Instructions to follow:
Output exactly the lines below, starting with the line that has "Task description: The" and going on through the line that has "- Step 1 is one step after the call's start", both included, and no other lines.

───── Records

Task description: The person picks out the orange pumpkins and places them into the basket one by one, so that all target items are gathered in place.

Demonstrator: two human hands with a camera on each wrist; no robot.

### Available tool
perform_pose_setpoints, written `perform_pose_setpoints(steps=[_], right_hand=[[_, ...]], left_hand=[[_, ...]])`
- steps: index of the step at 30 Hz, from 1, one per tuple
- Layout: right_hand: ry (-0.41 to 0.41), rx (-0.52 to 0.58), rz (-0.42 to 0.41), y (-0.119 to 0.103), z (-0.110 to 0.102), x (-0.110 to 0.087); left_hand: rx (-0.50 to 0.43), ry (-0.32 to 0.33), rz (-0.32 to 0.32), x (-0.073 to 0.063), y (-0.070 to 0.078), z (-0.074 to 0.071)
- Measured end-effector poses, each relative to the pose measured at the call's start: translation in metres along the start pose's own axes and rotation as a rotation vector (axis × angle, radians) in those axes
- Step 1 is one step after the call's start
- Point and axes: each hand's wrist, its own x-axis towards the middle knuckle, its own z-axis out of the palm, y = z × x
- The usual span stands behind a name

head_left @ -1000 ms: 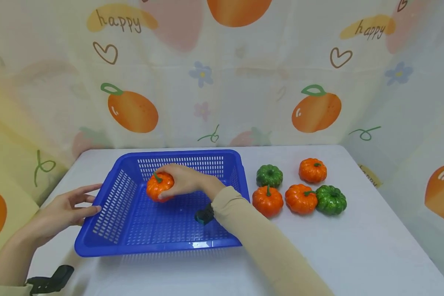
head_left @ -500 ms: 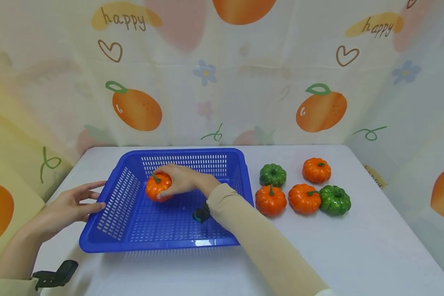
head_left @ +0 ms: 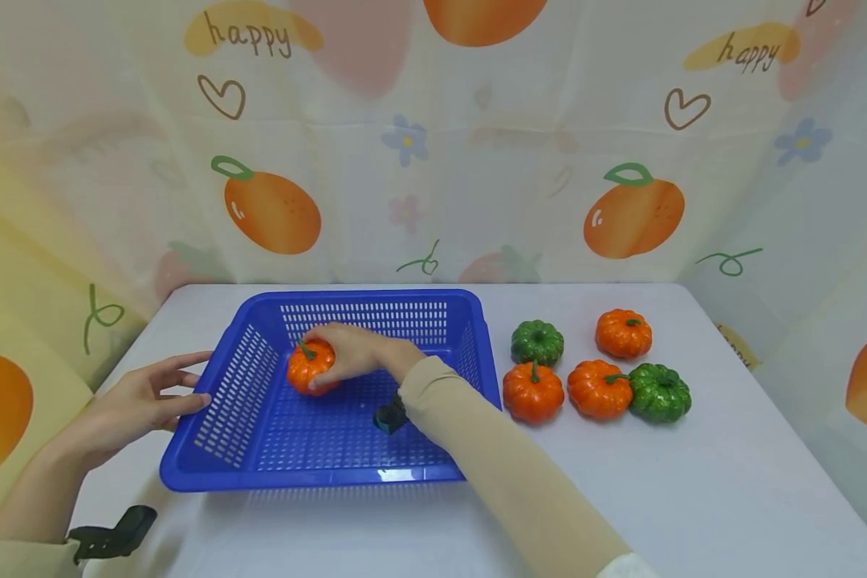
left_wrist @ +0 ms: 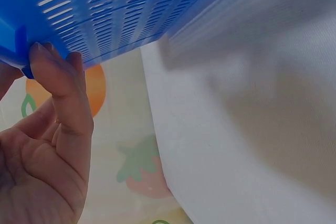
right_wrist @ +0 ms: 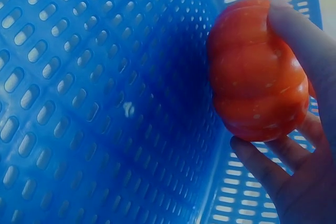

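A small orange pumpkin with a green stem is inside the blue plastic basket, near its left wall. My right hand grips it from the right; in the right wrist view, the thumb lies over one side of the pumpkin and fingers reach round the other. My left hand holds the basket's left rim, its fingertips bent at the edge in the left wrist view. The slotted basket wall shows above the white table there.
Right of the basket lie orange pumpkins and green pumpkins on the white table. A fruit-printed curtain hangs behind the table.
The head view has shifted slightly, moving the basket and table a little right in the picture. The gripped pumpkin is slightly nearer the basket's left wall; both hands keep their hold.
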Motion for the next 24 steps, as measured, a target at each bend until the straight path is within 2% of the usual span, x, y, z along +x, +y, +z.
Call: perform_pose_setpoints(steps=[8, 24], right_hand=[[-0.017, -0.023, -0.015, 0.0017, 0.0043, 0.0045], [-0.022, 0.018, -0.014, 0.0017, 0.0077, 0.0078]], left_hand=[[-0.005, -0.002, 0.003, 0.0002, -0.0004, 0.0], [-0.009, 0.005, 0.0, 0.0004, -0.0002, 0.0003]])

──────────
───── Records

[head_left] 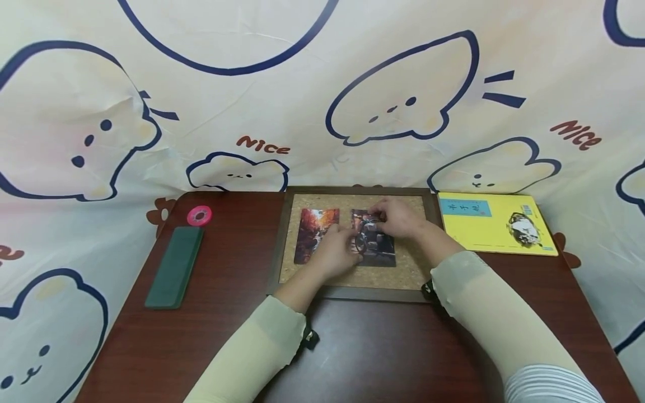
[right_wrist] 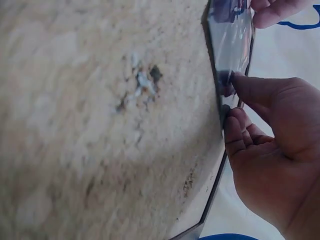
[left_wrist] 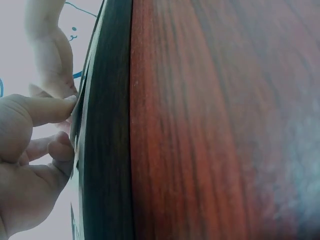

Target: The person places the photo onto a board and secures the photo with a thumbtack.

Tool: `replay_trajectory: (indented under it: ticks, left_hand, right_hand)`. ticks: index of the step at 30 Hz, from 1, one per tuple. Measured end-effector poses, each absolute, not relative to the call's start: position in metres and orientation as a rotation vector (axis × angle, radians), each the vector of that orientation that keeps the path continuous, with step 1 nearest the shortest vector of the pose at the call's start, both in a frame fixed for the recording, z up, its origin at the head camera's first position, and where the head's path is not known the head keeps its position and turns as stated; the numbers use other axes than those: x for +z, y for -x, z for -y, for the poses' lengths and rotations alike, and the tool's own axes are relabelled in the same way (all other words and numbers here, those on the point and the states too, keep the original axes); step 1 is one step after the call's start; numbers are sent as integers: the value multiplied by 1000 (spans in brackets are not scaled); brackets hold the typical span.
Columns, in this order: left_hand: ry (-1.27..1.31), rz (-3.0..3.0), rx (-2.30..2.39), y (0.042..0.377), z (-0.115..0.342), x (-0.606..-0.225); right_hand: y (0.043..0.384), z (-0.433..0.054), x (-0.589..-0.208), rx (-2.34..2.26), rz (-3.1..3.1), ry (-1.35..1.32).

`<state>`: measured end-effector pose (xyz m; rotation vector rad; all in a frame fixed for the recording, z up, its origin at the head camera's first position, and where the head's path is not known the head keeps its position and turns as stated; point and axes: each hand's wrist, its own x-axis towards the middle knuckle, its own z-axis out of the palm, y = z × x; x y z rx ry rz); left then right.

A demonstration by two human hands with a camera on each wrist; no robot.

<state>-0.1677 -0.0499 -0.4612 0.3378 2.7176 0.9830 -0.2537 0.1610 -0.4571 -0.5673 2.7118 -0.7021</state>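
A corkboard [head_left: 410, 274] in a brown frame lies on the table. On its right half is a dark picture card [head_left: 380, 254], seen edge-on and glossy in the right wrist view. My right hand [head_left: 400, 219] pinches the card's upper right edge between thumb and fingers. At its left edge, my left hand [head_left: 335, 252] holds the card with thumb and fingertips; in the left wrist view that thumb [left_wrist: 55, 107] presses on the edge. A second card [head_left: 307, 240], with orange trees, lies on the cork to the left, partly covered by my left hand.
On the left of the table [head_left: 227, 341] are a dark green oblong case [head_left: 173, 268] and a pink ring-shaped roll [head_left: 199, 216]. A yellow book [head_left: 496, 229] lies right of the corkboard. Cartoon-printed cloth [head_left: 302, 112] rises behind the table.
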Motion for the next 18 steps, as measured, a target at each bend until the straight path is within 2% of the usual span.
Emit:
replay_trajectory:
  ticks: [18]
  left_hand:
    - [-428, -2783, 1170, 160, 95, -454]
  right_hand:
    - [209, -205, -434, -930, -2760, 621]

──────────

Finished task:
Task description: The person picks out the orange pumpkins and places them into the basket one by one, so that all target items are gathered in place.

Demonstrator: two human hands with a camera on each wrist; no robot.

### Available tool
perform_pose_setpoints, written `perform_pose_setpoints(steps=[_], right_hand=[[_, ...]], left_hand=[[_, ...]])`
- steps: index of the step at 30 Hz, from 1, one per tuple
- Layout: right_hand: ry (-0.41 to 0.41), rx (-0.52 to 0.58), rz (-0.42 to 0.41), y (-0.119 to 0.103), z (-0.110 to 0.102), x (-0.110 to 0.087); left_hand: rx (-0.50 to 0.43), ry (-0.32 to 0.33), rz (-0.32 to 0.32), x (-0.073 to 0.063), y (-0.070 to 0.078), z (-0.074 to 0.071)
- Measured end-effector poses, each relative to the pose measured at the call's start: translation in metres along the start pose's own axes and rotation as a rotation vector (axis × angle, radians) in those axes
- Step 1 is one step after the call's start

Nothing else is part of this exercise.